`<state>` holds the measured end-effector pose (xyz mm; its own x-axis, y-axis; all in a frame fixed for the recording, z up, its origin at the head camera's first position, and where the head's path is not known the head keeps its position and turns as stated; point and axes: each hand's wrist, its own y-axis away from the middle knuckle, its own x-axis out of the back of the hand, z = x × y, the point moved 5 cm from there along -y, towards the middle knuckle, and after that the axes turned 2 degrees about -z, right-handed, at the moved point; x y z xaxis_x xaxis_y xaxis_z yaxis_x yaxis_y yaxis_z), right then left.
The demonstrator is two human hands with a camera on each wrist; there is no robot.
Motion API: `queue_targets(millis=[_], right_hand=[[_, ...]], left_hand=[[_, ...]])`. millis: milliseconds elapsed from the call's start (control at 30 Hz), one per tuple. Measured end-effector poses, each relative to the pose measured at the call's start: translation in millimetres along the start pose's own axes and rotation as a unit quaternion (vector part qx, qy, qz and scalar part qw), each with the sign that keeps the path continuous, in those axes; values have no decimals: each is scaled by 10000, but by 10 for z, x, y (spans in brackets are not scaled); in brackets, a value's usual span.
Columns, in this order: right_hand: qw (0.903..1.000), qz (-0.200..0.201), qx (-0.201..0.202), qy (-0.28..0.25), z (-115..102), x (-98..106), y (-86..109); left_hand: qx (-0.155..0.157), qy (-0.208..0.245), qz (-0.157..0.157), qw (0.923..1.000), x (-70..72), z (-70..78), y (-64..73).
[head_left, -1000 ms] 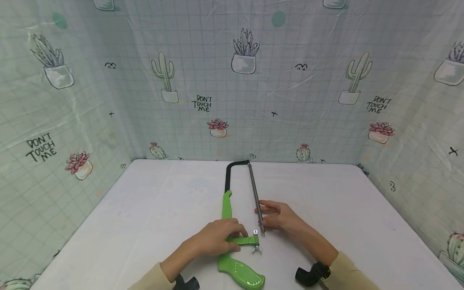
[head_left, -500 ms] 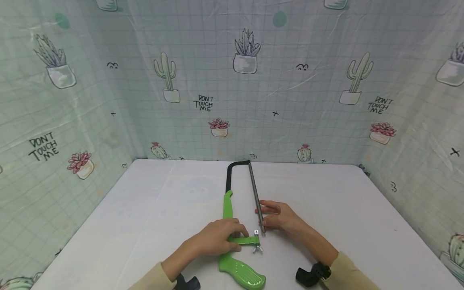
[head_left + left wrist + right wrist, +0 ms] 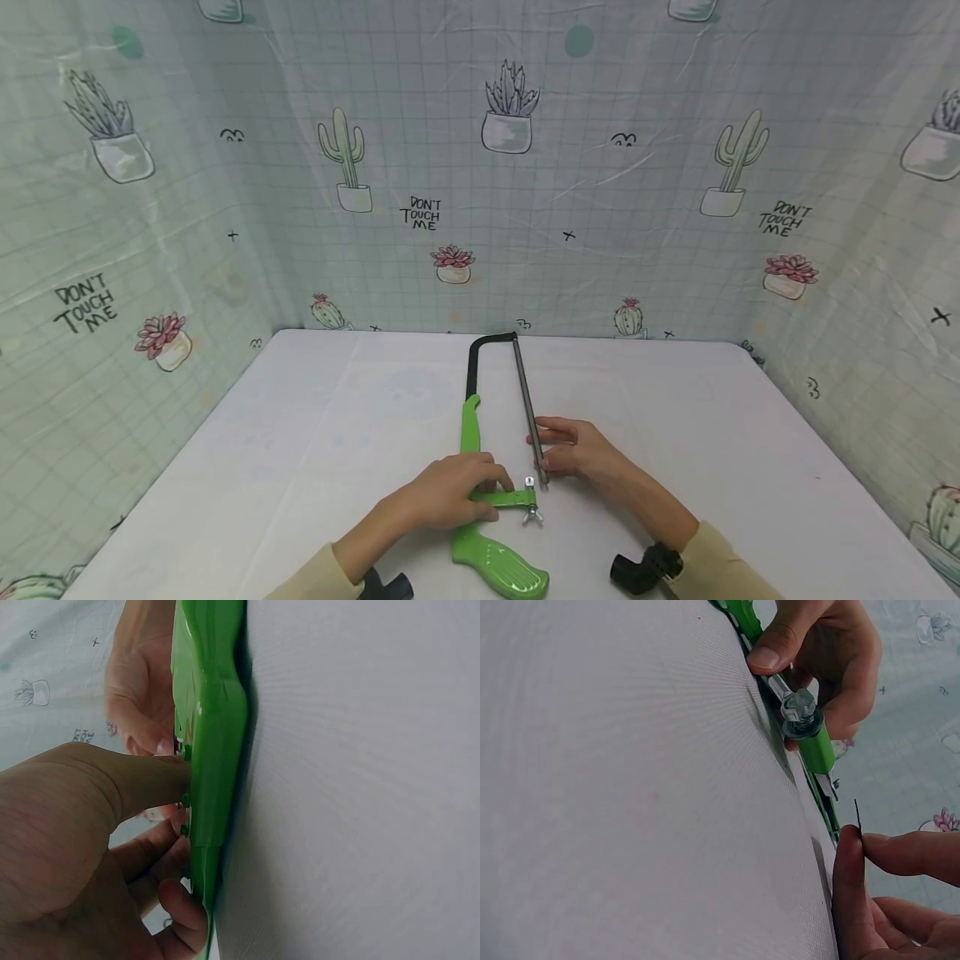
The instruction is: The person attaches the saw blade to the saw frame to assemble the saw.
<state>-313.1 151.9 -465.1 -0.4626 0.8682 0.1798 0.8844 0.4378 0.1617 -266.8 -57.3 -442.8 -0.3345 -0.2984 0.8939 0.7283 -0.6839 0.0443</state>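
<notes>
Cactus-print sheet [image 3: 645,192] hangs behind white tabletop [image 3: 360,400]. Green-and-black saw frame [image 3: 470,427] lies centrally on tabletop. Left hand [image 3: 454,492] clamped on saw frame's green part. Right hand [image 3: 581,452] pinches thin blade [image 3: 525,385], thumb against finger. Blade's far end at saw frame's black tip; near end apart from green bracket [image 3: 512,498] bearing 1 silver wing nut [image 3: 532,516].

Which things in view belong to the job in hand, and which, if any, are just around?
Part of the job:
- saw frame, gripped by the left hand
- blade, its near end off the frame, pinched by the right hand
- wing nut, on the frame's green arm

Just around:
- table
- printed curtain
- black wrist gear
</notes>
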Motion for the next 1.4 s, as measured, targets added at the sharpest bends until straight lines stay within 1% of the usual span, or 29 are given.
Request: queue_targets(millis=[300, 700, 1000, 1100, 1233, 1400], right_hand=[[10000, 75, -24, 45, -10, -3, -21], [10000, 49, -44, 37, -18, -13, -21], [9995, 208, -180, -173, -30, -37, -20], [9993, 260, -220, -164, -31, -41, -14], [9994, 240, -152, -185, -37, -49, -10], [9996, 100, -8, -281, -33, -75, -18]], left_hand=[[0, 78, 9, 10000, 5, -2, 11], [-8, 20, 43, 10000, -2, -10, 6], [-67, -19, 85, 9999, 14, 7, 14], [-75, -30, 82, 9999, 14, 9, 14], [-64, -25, 69, 10000, 4, 5, 10], [-66, -36, 77, 9999, -1, 2, 9]])
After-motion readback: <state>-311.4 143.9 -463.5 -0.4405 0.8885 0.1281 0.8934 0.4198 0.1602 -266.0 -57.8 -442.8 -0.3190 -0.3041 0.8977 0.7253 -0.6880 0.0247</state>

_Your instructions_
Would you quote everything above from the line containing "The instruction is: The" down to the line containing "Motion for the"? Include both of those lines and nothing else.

_Answer section_
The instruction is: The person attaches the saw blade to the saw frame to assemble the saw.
<state>-313.1 151.9 -465.1 -0.4626 0.8682 0.1798 0.8844 0.4378 0.1617 -266.8 -57.3 -442.8 -0.3345 -0.2984 0.8939 0.7283 -0.6839 0.0443</state>
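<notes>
Cactus-print sheet [image 3: 645,192] hangs behind white tabletop [image 3: 360,400]. Green-and-black saw frame [image 3: 470,427] lies centrally on tabletop. Left hand [image 3: 454,492] clamped on saw frame's green part. Right hand [image 3: 581,452] pinches thin blade [image 3: 525,385], thumb against finger. Blade's far end at saw frame's black tip; near end apart from green bracket [image 3: 512,498] bearing 1 silver wing nut [image 3: 532,516].

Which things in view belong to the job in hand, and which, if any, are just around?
Part of the job:
- saw frame, gripped by the left hand
- blade, its near end off the frame, pinched by the right hand
- wing nut, on the frame's green arm

Just around:
- table
- printed curtain
- black wrist gear
</notes>
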Motion for the next 1.4 s, as measured, targets added at the sharpest bends until straight lines stay within 1% of the usual span, or 29 are given.

That completes the answer, and no more is expected.